Survivors may not know what they want or need, especially in the middle of a difficult situation. At Serene Harbor, we will provide you with the tools and resources you need to support your loved one's needs at this time.
Listen without any judgment and without blame. Let them know that they can count on you for help and remind them they are not alone. Make sure that you allow enough time for them to share with you without rushing or pushing them to talk. Be understandable that there are many reasons why the survivor won’t leave and offer your support.
Try to avoid ‘convincing’ the victim to do anything. You must show that you respect their decisions, even if you don’t agree with them. The goal is to be a source of support, not to tell them what to do. Respect their choices and their right to make their own decisions.

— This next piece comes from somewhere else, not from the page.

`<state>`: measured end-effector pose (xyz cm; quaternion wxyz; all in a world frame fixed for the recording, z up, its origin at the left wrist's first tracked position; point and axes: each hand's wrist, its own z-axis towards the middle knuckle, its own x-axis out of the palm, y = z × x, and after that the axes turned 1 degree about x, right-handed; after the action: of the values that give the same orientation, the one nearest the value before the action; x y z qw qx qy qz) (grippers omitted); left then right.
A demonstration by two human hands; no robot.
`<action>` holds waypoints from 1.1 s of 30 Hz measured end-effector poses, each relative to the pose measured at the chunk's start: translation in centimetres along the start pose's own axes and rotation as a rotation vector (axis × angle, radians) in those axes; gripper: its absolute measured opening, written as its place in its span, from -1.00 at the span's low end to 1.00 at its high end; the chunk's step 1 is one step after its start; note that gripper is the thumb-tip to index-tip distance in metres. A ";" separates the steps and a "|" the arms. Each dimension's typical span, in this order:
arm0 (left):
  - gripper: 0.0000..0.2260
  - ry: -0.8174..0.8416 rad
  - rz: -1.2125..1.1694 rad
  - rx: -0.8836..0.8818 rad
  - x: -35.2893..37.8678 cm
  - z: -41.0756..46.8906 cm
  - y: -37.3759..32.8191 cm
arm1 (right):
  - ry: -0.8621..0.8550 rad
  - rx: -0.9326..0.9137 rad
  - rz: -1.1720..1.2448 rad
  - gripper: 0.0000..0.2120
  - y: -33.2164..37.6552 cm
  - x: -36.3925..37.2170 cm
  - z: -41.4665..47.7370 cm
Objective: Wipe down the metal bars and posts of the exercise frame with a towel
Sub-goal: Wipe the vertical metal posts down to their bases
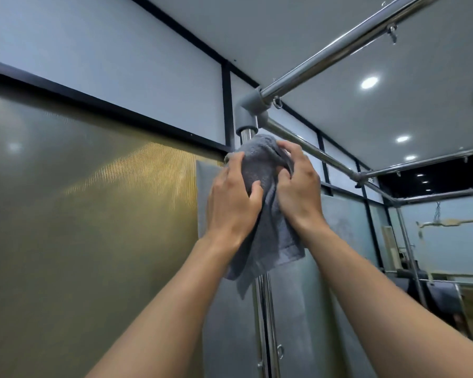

There are many support programs available that you may find via a search online. Research the various programs as they relate to the survivor and have those resources on hand for the next conversation. Help them gather the phone numbers and agencies that help them with whatever choice they make.
Serene Harbor offers a wide variety of programs to survivors, but we also support those supporting survivors. Feel free to contact us for additional resources to provide your survivor.
Many times, victims of domestic violence will hesitate to tell anyone what is happening because they are afraid no one will believe them. Be kind to them opening up to you and let them know you believe them! Tell her or him that you see what is going on and talk about what a healthy relationship looks like. Don’t rush to offer advice but listen and assure them that you believe what they are telling you, be mindful to let them set the pace of the conversation, and share as much as they are comfortable doing so.
Ask about Safety
If they plan to stay, help them create a safety plan. There is a variety of reasons why a survivor chose to stay. Help them be as safe as possible. Ask questions such as: Do you feel safe right now? And/or What do you need to feel safe? This will help survivors assess their own situation. They are the experts when it comes to their relationship, don’t rush with advice, but listen to their concerns about staying safe and help them with a plan.
The most you can do is be there to support your friend or family member while they make the choices they believe best for them. It is difficult to watch a person be abused in a relationship, but ultimately, the person has to decide what is best for them. Your support is the best help you can offer.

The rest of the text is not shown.